Mild spoilers.
I don't see a thread on the Cuban-rafts film Balseros, which got a token American release last year before getting an Academy Award nod for best doc. I hadn't planned on seeing it at the Full Frame Documentary Festival -- despite the domination, I'd hadn't heard much about it -- but after the selling out of Super Size Me, I switched around my schedule completely. I'm glad I did: On first viewing, I think Balseros may have been more worthy of the Oscar than The Fog of War.
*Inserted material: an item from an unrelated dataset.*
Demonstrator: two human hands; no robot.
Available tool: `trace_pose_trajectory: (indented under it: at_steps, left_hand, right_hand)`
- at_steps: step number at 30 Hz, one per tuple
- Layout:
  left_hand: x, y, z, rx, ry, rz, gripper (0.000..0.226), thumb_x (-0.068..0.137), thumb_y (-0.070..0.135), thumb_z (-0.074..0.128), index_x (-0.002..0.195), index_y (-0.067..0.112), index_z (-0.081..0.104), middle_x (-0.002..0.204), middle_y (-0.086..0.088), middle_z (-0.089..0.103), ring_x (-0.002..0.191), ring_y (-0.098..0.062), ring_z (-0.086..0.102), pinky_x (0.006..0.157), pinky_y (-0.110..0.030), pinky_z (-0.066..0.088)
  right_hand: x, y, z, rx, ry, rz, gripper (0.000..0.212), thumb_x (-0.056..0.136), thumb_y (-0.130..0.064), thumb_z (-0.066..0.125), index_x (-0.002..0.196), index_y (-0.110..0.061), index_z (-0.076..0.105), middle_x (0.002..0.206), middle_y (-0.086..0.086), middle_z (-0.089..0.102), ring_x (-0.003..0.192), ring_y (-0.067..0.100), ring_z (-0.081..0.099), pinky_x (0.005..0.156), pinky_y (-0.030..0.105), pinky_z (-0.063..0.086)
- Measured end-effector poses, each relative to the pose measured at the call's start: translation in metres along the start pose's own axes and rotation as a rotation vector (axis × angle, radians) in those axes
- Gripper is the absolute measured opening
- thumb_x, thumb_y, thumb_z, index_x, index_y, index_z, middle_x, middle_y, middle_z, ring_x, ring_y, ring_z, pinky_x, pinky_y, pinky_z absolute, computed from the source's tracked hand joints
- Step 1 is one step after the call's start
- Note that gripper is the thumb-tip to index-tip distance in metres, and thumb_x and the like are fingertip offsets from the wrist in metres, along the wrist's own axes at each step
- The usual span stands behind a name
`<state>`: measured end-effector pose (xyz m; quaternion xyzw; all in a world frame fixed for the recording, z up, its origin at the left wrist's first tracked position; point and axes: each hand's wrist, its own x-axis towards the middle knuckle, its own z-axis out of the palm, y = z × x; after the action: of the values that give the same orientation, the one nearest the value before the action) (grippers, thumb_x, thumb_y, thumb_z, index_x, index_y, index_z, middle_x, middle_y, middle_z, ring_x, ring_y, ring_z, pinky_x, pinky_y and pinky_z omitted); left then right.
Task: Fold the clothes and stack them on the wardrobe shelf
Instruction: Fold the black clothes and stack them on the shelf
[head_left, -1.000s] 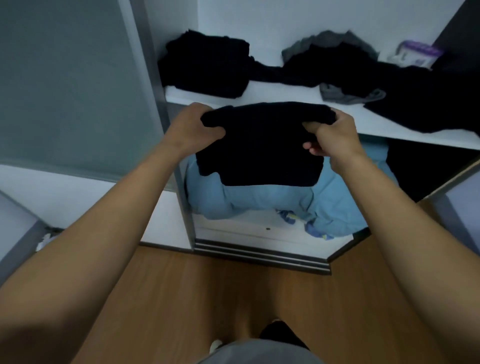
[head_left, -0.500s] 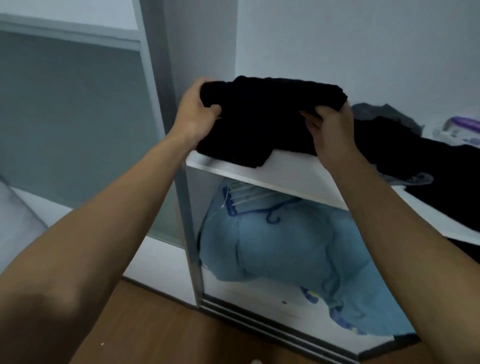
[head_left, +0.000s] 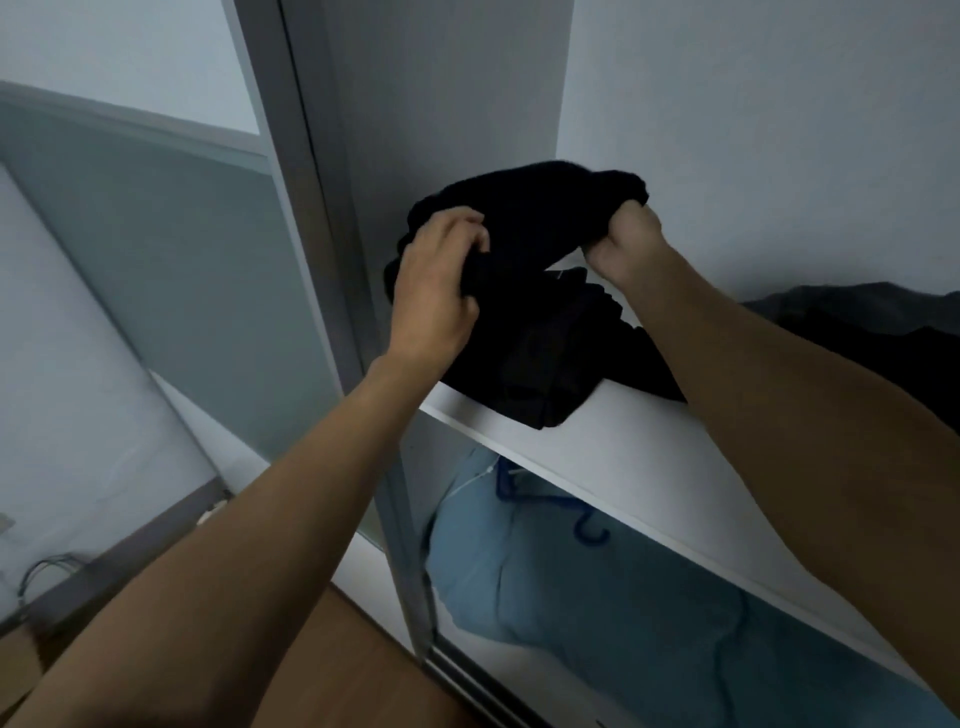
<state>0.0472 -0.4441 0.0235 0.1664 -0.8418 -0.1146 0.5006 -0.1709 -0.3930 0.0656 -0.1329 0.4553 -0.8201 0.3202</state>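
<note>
Head view: the left hand (head_left: 436, 296) and right hand (head_left: 623, 244), fingers curled, each grip one end of a folded black garment (head_left: 535, 218) above the black clothes pile (head_left: 535, 353) at the left end of the white shelf (head_left: 623, 457).

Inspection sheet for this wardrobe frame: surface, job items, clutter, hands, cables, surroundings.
Surface: white shelf, bare along front edge.
Job's things: black garment held above black stack at shelf's left end; contact unclear.
Clutter: dark clothes heap, right on shelf.
Grippers: left hand and right hand each grip the garment.
Cables: loose wires, lower left.
Surroundings: door frame, light blue garment and blue hanger below shelf, wood floor.
</note>
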Motion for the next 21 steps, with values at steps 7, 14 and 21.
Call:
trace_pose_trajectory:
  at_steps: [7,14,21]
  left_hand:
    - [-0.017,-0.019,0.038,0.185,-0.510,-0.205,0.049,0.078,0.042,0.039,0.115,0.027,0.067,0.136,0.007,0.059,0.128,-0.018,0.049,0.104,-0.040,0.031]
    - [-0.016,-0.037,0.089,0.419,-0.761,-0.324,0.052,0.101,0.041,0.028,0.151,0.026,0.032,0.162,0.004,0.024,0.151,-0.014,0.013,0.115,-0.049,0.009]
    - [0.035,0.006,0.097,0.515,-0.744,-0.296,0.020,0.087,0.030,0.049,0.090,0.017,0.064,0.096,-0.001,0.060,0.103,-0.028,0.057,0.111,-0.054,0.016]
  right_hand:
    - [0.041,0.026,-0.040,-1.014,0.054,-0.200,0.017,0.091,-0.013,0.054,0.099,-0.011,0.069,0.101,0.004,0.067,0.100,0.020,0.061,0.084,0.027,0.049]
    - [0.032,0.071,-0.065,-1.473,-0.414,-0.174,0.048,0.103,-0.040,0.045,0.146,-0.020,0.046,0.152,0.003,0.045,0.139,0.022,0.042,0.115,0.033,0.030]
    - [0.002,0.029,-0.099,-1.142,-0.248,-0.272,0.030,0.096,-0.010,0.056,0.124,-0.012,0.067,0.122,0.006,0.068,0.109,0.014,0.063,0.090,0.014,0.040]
Not only did the filmmakers have unbelievable access -- they seemed to have free reign to film anything they wanted in Cuba and Guantanamo Bay, including the building and set-sailing of these sticks-and-glue-and-intertube contraptions -- but there's these constant oblique references to the impact the filmmakers are having on their subjects: Showing Cubans film of their families in the America, showing Americans film of their families in Cuba, helping start a missing persons campaign on Telemundo (or Univision; I forget) when one of their subjects can't be found. (For the Catholic[s] on this board: Catholic Charities plays a large and interesting supporting role.) For spoiler reasons, I don't want to get into the role free-market v. socialist economics plays in the film, other than to mention that it's not as one-sided as it initially seems (and nowhere near as one-sided as the film I saw just before Balseros, The Revolution Will Not Be Televised).
2003 was one of the best years in the history of documentaries. And this was one of the best documentaries of that year.